The basic functioning of micro-credit is as follows. A group of
women in a village make a team of 4 or 5 or few more if necessary. If
anyone from the team wants to borrow money from the micro-credit
institution, she first needs to talk within the group and once others
are okay with it, she can borrow the money. However, the group
members will closely monitor how she spends that money. They will
intervene if she spends for tempting goods like alcohol or cigarettes
or spend it in unproductive things. They have to do this because if
they dont, the credit-worthiness of the whole group worsens. They
might not be able to borrow if one group member default in her loan.
By this way, the micro-credit institution has transferred the
transaction cost to the borrower, which means, the bank should not
run after the borrower to check if she is spending the money in a
proper way. Exactly this is the problem why traditional banking
sector does not lend to the poor. One obvious reason is because the
poor lack any collateral to be able to borrow but another reason is
that it is connected with high transaction cost. Mostly the poor
borrow tiny amounts. For that, it makes less economical sense to
perform regular procedures and monitor if the money is being used in
a good way. There is also information asymmetry, meaning that the
bank does not know the person and the problem of adverse selection
might arise. Financial institutions in poor countries lack all sorts
of mechanisms and technical know-how to solve this problem. This is
why financial sector in poor countries is under-developed. They dont
lend much. If so then only to few businesses or their regular clients
who can be government officials or ministers. So the large portion of
the population lives without any access to credit or financial
institutions. Consequently, due to lack of capital, economic
development is difficult. This was exactly where micro-credit
institutions could do more. They have already solved the problem of
risk. When it is administered locally, the institution itself will
also know the borrowers and so on. By this way, the poor can also
borrow and invest the money in a way they think will help them to get
out of poverty trap. Mostly it is taken to start a small business
whose final aim is to help the person and her family grow
economically, empower her and improve health conditions, educational
indicators etc. At least in theory, it sound wonderful. International
institutions lent to micro-credit institutions. They were lent by
donors, even private businesses invested their money under the scheme
of Corporate Social Responsibility. It also attracted thousands of
researchers to study micro-credit in different countries.

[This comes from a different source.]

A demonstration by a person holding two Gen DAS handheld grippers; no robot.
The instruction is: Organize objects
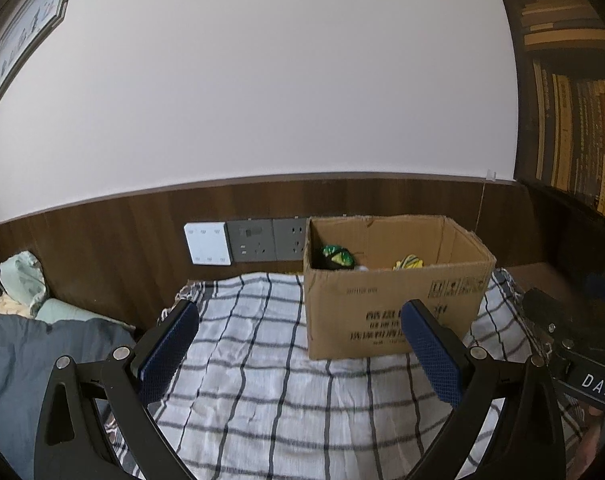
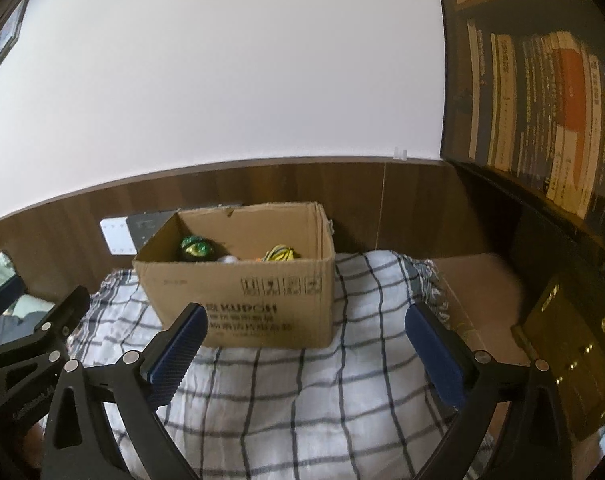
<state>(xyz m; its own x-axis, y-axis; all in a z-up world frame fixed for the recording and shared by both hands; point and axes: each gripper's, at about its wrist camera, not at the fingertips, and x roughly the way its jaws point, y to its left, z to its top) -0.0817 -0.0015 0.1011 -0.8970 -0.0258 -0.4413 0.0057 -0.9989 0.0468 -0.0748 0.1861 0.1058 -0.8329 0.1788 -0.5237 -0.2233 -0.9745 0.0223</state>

So, has it delivered the promise it was believed to achieve ? Were
the borrowers successful in expanding their business and become
entrepreneurs ? Were there female empowerment and improvement in her
education, health and other areas ? Unfortunately not. Or the result
was not that convincing. I summarize the findings done by many
researchers in South Asia, especially the MIT team directed by Esther
Duflo. Before presenting the results, let me talk a bit about the
methods used in research, namely the Randomized Controlled Trials (
RCT ). RCT methods are popular in medical research if we are to find
the effectiveness of a certain treatment or a medicine. For example,
I want to check if eating only fruits and vegetables in dinner
reduces the risk of cardiovascular diseases. Then I choose 100
volunteers who would like to participate in this experiment, assign
them to two groups, treatment group and control group. Treatment
group gets the intervention and control group get nothing and they
will be used to compare with treatment group. Who belongs to
treatment group and who to control group will be chosen by
randomizing. This means, I can simply write a number 1-100 in a piece
of paper and take 50 out of them at random who will be assigned to
treatment group and the remaining ni control group. Randomization is
very important in researcher otherwise the results will be biased.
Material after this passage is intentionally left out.